Поблагодушествовав желанным гостем, капитан уехал, обнадежив в добром будущем. И действительно, недолго спустя после его отъезда получен был приказ, но только приказ недобрый. Вследствие этого нового распоряжения князя Ивана отделили от семьи и посадили в сырую, тесную землянку, около которой стоял часовой, не допускавший к нему никого. Содержание узника определилось самое суровое. Пищу приносили только раз в сутки, и то небольшой кусок черного хлеба да кружку испорченной воды. Сбылись предчувствия Натальи Борисовны: Тишин и Ушаков не даром ели их хлеб-соль…
Вместе с несчастьем вырастало героическое самоотвержение жены князя Ивана. По целым часам валялась она – дочь фельдмаршала Шереметева – у ног часовых, обливая их слезами, и наконец достигла-таки того, что ей позволяли по ночам подходить к землянке, приносить заключенному ужин и утешать несчастного. Это были их последние свидания.
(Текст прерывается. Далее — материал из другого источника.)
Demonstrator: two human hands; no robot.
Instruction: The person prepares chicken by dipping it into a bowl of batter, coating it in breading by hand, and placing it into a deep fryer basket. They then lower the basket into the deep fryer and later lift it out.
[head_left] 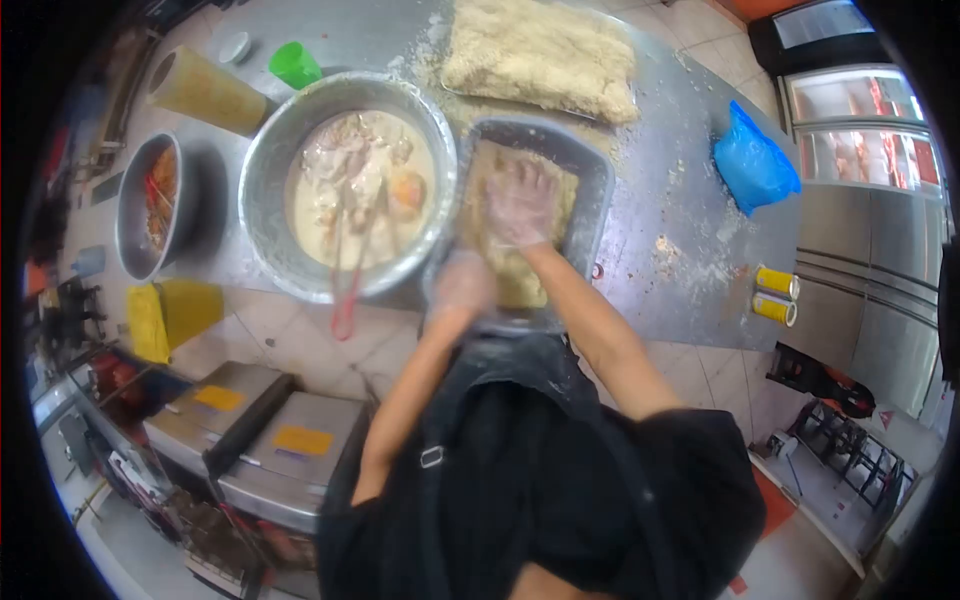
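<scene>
My right hand (522,205), in a clear glove, lies spread on the pale crumbly coating inside a grey rectangular tub (595,185). Blurred by motion, my left hand (465,285) is at the tub's near left side, and its fingers cannot be made out. Just left of the tub stands a large metal bowl (250,180) of creamy liquid with pieces in it. Red-handled tongs (345,312) lean over the bowl's near rim. Beyond the tub, a tray is heaped with pale crumbs (540,60).
At the left are a smaller metal bowl (130,225) of reddish food, a tan cylinder (205,90) and a green cup (294,64). To the right lie a blue bag (755,160) and yellow cans (775,295) at the metal table's (670,290) edge.
</scene>
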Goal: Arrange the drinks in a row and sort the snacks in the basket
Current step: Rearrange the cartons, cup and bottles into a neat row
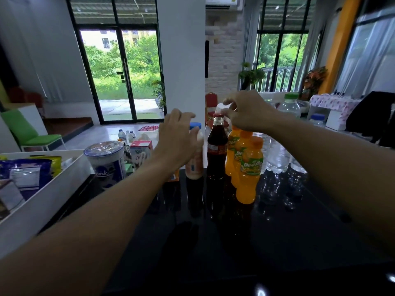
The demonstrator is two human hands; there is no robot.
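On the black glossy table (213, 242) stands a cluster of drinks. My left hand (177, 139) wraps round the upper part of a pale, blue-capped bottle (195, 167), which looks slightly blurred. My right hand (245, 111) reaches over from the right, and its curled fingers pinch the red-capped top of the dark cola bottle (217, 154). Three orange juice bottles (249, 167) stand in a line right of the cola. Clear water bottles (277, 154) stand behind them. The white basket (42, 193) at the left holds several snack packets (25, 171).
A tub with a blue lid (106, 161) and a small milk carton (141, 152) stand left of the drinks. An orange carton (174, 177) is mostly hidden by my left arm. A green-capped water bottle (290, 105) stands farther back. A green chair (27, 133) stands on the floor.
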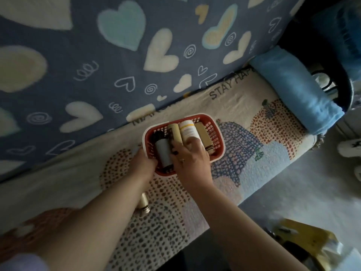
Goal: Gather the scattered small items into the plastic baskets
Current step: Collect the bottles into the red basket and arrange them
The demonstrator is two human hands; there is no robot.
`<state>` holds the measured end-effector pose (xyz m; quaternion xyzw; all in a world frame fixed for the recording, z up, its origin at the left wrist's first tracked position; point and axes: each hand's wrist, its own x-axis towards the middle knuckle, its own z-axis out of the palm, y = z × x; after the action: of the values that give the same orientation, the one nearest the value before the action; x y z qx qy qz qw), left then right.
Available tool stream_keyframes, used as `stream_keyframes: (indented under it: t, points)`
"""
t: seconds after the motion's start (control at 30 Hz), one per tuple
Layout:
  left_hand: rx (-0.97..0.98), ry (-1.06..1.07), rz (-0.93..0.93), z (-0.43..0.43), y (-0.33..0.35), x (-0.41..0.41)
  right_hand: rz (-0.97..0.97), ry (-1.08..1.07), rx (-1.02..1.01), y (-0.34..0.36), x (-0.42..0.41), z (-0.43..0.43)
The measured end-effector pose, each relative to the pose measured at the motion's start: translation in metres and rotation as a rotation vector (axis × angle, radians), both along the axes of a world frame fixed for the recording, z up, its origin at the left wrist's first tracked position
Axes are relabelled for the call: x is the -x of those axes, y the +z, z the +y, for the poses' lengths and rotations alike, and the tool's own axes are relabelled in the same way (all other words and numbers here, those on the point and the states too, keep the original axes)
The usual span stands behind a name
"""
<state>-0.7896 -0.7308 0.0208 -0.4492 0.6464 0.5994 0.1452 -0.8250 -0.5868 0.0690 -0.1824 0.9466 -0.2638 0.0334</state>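
A red plastic basket [215, 132] with a white rim sits on the patterned sofa seat. Inside lie several small bottles: a grey one [163, 153], a cream tube [175, 133], a white bottle with a yellow label [188, 130] and a tan one [203, 134]. My left hand [143, 162] grips the basket's near-left rim. Over the basket, my right hand [190, 155] has its fingers curled down among the bottles; whether it holds one is hidden. A gold-capped bottle [144, 204] lies loose on the seat, partly under my left forearm.
The blue heart-patterned sofa back [121, 55] rises behind the basket. A rolled blue towel [295, 90] lies at the seat's right end. Grey floor [293, 192] runs along the right, with a yellow bag [310, 243] at bottom right and white slippers [349, 147] at the far right.
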Motion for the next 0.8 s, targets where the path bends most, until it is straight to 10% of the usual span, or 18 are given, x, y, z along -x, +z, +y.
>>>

Прошло несколько месяцев; в конце лета выехала из Березова вся семья Долгоруковых и все, кто принимал в них участие. И ныне еще старики рассказывают, со слов своих отцов, как в одну из темных дождливых ночей явился у Березова таинственный баркас с неизвестными людьми, которые захватили князя Ивана, его братьев Николая и Александра, Бобровского, майора Петрова, Овцына, трех священников, диакона, прислугу Долгоруковых и в ту же ночь отправили в Тобольск, как впоследствии оказалось.
Между тем в Тобольске была образована для исследования действий князя Ивана особая комиссия под председательством того же капитана Ушакова, из особо назначенных членов, в числе которых находился поручик Василий Суворов, отец знаменитого рымникского героя. По распоряжению этой комиссии привезенных из Березова рассадили по тюрьмам. Самое тяжкое содержание выпадало на долю опять-таки князя Ивана. Его заковали в ручные и ножные кандалы и приковали к столбу так, что он не мог сделать почти никакого движения. Начались допросы.
Все обвинения заключались в доносе Тишина и в донесениях Ушакова, то есть относились к вредительным и злым выражениям, поносящим честь государыни императрицы и цесаревны Елизаветы Петровны, к высказываемому под пьяную руку князем Иваном намерению во время заговора заключить цесаревну в монастырь. Затем выступили вопросы о подложном составлении духовной от имени Петра II, о житье в Березове, о подарках Петрову и о сохранившихся патентах. На первом допросе князь Иван отвечал обдумчиво и осторожно, но не так осторожен был его младший брат Александр, насказавший на него под угрозою дыбы, а еще более под влиянием обильно подносимой ему следователями водки много были и небылицы1
. На дальнейших допросах с пыткою изнуренная скудным питанием и бесчеловечным содержанием натура князя Ивана совершенно сломилась. Он подтвердил, данное и при первом допросе, чистосердечное признание в участии по составлению духовной и потом наговорил на себя все, чего только желали инквизиторы.Добытые показания комиссия представила в Петербург, откуда последовало распоряжение перевезти Николая и Александра Долгоруковых в Вологду, а князя Ивана в Шлиссельбург, куда тоже перевезли и прочих Долгоруковых, князей Василия Лукича, Ивана Григорьевича и Сергея Григорьевича. Участь березовских обывателей, обвиняемых в послаблениях и в участии к Долгоруковым, решилась скоро. Майору Петрову в июне 1739 года отсекли голову; священников били кнутьями и разослали по сибирским городам; из них более пострадал священник Рождественской церкви Федор Кузнецов, духовник князя Ивана, – его били кнутом нещаднее и, кроме того, вырезали ноздри; офицеров гарнизонных разжаловали в рядовые по разным сибирским полкам, а боярского сына Кашперова и атамана Лихачева били батогами и сослали на службу в Оренбург. Оставалась нерешенною дольше других участь самого князя Ивана… Об нем хлопотали и заботились высокопоставленные лица того времени: два Андрея Ивановича и новый кабинет-министр Артемий Петрович Волынский.
Начало ноября 1739 года. Вода и берег одинакового сплошного сероватого цвета; туманно так, что не отличишь, утро ли, полдень ли, или вечер. На всем давящая пустынность; ни звука, ни шороха, кроме однообразного шуршания прибоя и всплеска волны, взбегающей на однотонные, сероватые прибрежные камни и падающей обратно пенистою полосою. Жизнь умерла, хотя и нет еще снежного покрова. Холодно и сыро; влажность проникает всюду: в воздух, в слои буроватой листвы, покрывавшей землю, в слоистый берег, в серые стены Шлиссельбургской крепости, такой же томящей, как вся окружность.